The news of EMC’s would be acquisition a few weeks ago was an open secret and rumour has it that NetApp was eyeing XtremIO as well. Looks like EMC has beaten NetApp to it yet again.
The interesting part was of course, the price. USD$430 million is a very high price to pay for a stealthy, 2-year old company which has 2 rounds of funding totaling USD$25 million. Why such a large amount?
XtremIO has a talented team of engineers; the notable ones being Yaron Segev and Shahar Frank. They have their background in InfiniBand, and Shahar Frank was the chief architect of Exanet scale-out NAS (which was acquired by Dell). However, as quoted by 451Group, XtremeIO is building an all-flash SAN array that “provides consistently high performance, high levels of flash endurance, and advanced functionality around thin provisioning, de-dupe and space-efficient snapshots“.
Furthermore, XtremeIO has developed a real-time inline deduplication engine that does not degrade performance. It does this by spreading the write I/Os over the entire array. There is little information about this deduplication engine, but I bet XtremIO has developed a real-time, inherent deduplication file system that spreads all the I/Os to balance the wear-leveling as well as having scaling performance. I bet XtremIO will dedupe everything that it stores, has a B+ tree, copy-on-write file system with a super-duper efficient hashing algorithm for address mapping (pointers) with this deduplication file system. Ok, ok, I am getting carried away here, because it is likely that I will be wrong, but I can imagine, can’t I?

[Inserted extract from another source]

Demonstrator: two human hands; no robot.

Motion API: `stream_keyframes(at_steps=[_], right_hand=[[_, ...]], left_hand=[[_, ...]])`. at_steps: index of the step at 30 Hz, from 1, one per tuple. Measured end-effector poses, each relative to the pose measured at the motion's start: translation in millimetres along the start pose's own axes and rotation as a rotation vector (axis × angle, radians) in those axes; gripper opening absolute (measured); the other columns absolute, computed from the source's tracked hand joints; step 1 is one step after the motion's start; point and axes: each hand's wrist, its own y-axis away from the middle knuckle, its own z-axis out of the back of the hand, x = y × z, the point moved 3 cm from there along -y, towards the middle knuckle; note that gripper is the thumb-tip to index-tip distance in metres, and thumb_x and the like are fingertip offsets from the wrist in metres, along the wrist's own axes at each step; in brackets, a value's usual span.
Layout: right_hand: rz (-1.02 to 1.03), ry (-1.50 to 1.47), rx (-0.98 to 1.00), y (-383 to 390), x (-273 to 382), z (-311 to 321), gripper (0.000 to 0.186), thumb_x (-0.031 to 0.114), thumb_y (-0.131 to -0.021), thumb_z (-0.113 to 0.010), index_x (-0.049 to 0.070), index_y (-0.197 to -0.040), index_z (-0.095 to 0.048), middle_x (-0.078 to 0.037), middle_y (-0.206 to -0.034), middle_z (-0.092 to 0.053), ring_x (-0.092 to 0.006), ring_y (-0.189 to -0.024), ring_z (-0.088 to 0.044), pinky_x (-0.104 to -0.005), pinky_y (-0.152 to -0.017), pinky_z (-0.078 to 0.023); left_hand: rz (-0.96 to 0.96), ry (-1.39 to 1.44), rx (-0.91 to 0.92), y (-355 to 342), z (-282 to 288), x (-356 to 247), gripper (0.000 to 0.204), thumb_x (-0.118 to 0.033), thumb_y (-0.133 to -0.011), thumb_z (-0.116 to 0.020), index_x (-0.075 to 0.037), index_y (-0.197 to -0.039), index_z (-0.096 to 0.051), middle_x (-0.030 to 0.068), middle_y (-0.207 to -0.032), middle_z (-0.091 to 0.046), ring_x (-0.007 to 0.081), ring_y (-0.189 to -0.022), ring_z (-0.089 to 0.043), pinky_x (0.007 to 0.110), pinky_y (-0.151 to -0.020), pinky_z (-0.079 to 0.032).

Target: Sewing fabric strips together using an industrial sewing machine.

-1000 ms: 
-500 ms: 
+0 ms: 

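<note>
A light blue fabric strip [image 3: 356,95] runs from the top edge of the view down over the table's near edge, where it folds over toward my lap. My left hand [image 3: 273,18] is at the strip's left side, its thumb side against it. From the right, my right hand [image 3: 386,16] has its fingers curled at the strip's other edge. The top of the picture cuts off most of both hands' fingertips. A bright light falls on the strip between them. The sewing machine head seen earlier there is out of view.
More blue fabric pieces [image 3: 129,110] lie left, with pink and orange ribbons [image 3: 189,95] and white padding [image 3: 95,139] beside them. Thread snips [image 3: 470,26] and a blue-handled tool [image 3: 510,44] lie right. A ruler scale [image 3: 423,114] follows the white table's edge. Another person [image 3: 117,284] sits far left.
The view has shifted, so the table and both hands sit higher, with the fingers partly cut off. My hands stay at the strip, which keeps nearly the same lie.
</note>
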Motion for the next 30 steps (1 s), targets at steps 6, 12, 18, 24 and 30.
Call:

I am reading the XtremeIO whitepaper “Flash Implications in Enterprise Storage Array Designs”. I am writing this as I read, therefore, comments that I have written before this paragraph (especially the deduplication file system in the previous paragraph) has no bearing of what I am writing from now on.
The whitepaper doesn’t give away what the XtremIO technology is. In fact, there’s nothing about XtremeIO’s super secretive secret sauce. The whitepaper paints scenarios of what are the common features (and problems) of enterprise storage systems, and the issues that confront us as storage professionals, as we explain our storage technology to potential customers.
I like that whitepaper a lot, because it exposes our conscience of speaking out of what are the pros and cons; the rights and the wrongs.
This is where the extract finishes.